Just-in-time (JIT) user provisioning creates a user in an app when the user attempts to sign in for the first time. The account and respective role doesn’t exist until the user creates it – just-in-time.

JSON Web Tokens are an open, industry standard method for representing claims securely between two parties.


OAuth 2.0 is an open standard for authorization. WorkOS supports OAuth 2.0, and our Single Sign-On API is modeled after concepts found in OAuth.

OpenID Connect (OIDC) is an open standard and identity layer built on top of the OAuth 2.0 framework.


A redirect URI is a required, allowlisted callback URL. The redirect URI indicates the location to return an authorized user to after an authorization code is granted, and the authentication process is complete.


Security Assertion Markup Language (SAML) is an open standard for authentication. Most of your enterprise clients will require SAML 2.0 authentication for their single sign-on.

System for Cross-domain Identity Management (SCIM) is an open standard for managing automated user and group provisioning. It’s a standard that many directory providers interface with.
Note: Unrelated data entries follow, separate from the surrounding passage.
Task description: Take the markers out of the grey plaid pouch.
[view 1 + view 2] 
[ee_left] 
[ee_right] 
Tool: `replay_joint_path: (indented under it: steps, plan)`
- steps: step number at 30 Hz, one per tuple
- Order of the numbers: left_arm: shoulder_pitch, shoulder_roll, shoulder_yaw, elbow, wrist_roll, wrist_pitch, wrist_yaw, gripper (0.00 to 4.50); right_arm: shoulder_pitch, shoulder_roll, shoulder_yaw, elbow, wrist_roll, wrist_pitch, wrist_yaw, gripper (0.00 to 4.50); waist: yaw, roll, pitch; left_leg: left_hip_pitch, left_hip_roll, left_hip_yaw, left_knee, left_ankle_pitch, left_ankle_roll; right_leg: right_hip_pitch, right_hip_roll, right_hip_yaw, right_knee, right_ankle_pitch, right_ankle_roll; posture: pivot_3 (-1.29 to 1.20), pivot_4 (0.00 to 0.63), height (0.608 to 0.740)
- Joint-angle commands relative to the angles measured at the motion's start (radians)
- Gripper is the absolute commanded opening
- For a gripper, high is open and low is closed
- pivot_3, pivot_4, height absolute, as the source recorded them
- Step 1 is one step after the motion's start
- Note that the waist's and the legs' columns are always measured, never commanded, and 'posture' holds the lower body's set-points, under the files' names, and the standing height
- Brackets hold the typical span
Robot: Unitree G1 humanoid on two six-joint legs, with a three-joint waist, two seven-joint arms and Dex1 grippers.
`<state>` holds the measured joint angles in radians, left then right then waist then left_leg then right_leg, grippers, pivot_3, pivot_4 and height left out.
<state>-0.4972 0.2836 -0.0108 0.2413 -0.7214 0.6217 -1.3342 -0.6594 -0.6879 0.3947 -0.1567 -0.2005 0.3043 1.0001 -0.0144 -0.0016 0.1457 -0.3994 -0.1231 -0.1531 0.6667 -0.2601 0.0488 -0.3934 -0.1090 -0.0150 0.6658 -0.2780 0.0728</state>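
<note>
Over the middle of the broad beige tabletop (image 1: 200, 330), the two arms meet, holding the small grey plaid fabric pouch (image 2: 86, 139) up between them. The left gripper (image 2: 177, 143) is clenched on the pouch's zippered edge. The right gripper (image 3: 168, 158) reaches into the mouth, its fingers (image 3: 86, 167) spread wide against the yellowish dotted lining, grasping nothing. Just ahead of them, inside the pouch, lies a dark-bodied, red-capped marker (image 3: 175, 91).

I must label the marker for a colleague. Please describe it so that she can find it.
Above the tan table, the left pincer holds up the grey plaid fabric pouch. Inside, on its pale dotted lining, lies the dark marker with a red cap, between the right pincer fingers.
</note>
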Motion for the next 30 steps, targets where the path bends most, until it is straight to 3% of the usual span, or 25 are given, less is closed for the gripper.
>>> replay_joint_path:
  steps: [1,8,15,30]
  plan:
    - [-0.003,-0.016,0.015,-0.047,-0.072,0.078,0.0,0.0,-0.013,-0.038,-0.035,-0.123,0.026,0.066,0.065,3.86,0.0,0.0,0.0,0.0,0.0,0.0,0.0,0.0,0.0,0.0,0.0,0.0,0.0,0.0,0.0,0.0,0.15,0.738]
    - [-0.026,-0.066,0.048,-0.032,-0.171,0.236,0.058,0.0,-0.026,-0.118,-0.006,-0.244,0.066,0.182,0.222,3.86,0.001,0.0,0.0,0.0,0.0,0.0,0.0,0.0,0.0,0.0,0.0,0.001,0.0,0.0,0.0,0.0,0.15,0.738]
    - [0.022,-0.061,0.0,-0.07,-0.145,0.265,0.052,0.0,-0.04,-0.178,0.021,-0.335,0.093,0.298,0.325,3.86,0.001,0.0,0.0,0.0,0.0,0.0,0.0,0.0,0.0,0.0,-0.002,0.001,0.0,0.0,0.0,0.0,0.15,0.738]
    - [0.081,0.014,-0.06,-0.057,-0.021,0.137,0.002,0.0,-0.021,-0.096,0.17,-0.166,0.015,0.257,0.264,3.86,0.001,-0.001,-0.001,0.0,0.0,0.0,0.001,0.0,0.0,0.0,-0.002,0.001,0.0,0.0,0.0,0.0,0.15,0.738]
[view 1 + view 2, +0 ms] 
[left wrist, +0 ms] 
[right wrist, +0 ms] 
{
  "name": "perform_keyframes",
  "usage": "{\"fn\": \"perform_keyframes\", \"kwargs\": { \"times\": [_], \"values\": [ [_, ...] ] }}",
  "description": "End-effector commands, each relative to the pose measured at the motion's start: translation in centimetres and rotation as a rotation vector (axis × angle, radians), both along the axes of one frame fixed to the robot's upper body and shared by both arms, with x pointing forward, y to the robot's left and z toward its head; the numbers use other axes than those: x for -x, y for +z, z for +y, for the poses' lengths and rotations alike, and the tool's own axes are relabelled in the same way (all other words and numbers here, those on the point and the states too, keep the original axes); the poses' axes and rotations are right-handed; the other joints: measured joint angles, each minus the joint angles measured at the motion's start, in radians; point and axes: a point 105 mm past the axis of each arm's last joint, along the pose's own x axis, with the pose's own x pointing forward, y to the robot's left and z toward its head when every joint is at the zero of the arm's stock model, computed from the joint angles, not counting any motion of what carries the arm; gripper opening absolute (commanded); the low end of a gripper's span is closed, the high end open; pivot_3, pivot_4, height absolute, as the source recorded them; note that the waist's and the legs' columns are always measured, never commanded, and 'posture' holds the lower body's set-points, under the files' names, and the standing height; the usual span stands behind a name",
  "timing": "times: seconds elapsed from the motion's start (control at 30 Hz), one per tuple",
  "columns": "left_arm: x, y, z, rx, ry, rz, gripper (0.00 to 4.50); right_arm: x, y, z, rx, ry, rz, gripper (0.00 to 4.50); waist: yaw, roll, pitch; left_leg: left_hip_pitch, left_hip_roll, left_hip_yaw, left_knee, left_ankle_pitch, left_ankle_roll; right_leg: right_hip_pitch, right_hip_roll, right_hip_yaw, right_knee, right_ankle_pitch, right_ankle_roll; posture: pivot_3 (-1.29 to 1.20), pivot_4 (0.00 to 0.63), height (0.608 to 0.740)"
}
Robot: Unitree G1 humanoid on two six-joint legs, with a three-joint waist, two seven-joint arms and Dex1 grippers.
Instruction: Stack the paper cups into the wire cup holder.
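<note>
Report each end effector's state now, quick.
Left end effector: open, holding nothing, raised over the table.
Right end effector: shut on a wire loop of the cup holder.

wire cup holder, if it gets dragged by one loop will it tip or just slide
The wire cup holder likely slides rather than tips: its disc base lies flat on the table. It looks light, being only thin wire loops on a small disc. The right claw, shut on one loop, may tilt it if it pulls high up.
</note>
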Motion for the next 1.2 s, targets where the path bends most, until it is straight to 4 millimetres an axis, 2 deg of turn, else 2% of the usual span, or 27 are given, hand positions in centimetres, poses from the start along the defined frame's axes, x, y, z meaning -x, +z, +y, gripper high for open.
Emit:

Service Provider (SP) is SAML parlance for “your application”. Sometimes referred when describing the SP-initiated flow, which is an authentication flow that starts from your application instead of an identity provider like Okta.

Service Provider Metadata (SP Metadata) is an XML file containing all of the metadata relevant to a specific service provider. Identity providers will use SP metadata files to make onboarding your application easier.


Time-based One-time Password (TOTP) is a temporary code, generated by an algorithm that uses the current time as a source of uniqueness.


An X.509 Certificate is a public key certificate used to authenticate SAML assertions. Sometimes referred to as Token Signature (AD FS).